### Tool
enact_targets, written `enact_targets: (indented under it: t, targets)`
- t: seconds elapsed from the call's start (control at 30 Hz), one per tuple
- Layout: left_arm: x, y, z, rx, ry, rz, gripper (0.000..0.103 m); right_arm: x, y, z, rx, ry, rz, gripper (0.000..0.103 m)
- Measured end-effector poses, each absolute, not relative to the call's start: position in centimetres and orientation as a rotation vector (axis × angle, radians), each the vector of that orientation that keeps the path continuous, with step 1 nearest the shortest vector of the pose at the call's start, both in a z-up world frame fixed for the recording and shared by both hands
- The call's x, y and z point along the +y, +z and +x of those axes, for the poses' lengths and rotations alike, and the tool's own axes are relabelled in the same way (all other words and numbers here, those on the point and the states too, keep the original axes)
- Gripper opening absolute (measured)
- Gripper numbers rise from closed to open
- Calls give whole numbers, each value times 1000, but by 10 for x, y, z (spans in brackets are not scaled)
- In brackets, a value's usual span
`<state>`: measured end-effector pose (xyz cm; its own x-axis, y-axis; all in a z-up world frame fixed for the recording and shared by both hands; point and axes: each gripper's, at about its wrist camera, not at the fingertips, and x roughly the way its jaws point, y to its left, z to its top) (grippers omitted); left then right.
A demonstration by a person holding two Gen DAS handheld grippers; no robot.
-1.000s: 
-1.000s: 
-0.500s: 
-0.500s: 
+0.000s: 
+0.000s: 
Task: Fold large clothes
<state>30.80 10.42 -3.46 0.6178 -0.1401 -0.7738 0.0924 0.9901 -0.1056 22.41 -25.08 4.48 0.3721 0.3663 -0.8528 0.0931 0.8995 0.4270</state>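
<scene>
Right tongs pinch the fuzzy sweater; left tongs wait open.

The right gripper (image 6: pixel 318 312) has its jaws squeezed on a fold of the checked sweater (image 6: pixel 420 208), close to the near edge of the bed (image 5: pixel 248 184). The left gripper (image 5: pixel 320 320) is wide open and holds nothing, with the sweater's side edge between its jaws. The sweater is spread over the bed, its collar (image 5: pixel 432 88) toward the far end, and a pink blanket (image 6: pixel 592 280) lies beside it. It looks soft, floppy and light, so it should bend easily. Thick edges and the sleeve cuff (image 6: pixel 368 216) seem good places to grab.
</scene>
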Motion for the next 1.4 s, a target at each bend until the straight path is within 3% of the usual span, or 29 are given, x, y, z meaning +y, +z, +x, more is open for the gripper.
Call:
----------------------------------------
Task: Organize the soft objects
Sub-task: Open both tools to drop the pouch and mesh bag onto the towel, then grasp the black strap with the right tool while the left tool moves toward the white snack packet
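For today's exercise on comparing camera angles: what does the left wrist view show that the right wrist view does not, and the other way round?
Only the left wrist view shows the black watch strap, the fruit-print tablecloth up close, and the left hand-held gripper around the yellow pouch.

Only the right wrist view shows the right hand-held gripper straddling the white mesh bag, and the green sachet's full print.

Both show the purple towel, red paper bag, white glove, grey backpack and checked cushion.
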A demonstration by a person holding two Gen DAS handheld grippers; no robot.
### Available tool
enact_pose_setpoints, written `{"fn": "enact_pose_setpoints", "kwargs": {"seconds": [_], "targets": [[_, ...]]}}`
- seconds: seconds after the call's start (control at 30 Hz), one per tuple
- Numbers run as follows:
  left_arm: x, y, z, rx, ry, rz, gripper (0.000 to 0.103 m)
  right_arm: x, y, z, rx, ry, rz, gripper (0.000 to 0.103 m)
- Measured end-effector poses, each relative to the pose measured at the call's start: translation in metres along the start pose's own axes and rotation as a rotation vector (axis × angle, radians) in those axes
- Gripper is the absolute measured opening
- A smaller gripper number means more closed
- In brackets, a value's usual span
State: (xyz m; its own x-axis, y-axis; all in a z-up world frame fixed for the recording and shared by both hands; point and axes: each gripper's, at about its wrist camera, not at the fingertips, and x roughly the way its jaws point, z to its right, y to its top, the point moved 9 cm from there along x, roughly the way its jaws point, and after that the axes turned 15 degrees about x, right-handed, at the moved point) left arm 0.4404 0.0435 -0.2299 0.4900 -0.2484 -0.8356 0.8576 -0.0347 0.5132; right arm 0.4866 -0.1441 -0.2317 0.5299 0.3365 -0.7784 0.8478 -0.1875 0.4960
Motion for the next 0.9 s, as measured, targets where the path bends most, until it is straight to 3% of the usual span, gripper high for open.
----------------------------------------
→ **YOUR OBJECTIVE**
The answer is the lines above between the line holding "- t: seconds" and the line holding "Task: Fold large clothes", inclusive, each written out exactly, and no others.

→ **OUTPUT OF THE TASK**
- t: seconds elapsed from the call's start (control at 30 Hz), one per tuple
- Layout: left_arm: x, y, z, rx, ry, rz, gripper (0.000..0.103 m); right_arm: x, y, z, rx, ry, rz, gripper (0.000..0.103 m)
- Measured end-effector poses, each absolute, not relative to the call's start: position in centimetres and orientation as a rotation vector (axis × angle, radians), each the vector of that orientation that keeps the path continuous, with step 1 nearest the shortest vector of the pose at the call's start, both in a z-up world frame fixed for the recording and shared by both hands
- The call's x, y and z point along the +y, +z and +x of those axes, for the poses' lengths and rotations alike, and the tool's own axes are relabelled in the same way (all other words and numbers here, those on the point and the states too, keep the original axes)
- Gripper opening absolute (measured)
- Gripper numbers rise from closed to open
- Calls give whole numbers, each value times 1000, but by 10 for x, y, z (spans in brackets are not scaled)
- In brackets, a value's usual span
`<state>`: measured end-effector pose (xyz cm; its own x-axis, y-axis; all in a z-up world frame fixed for the recording and shared by both hands; point and axes: each gripper's, at about its wrist camera, not at the fingertips, and x roughly the way its jaws point, y to its left, z to its top) (grippers omitted); left then right.
A demonstration by a person holding two Gen DAS handheld grippers; no robot.
-1.000s: 
-1.000s: 
-0.500s: 
-0.500s: 
+0.000s: 
+0.000s: 
Task: Fold large clothes

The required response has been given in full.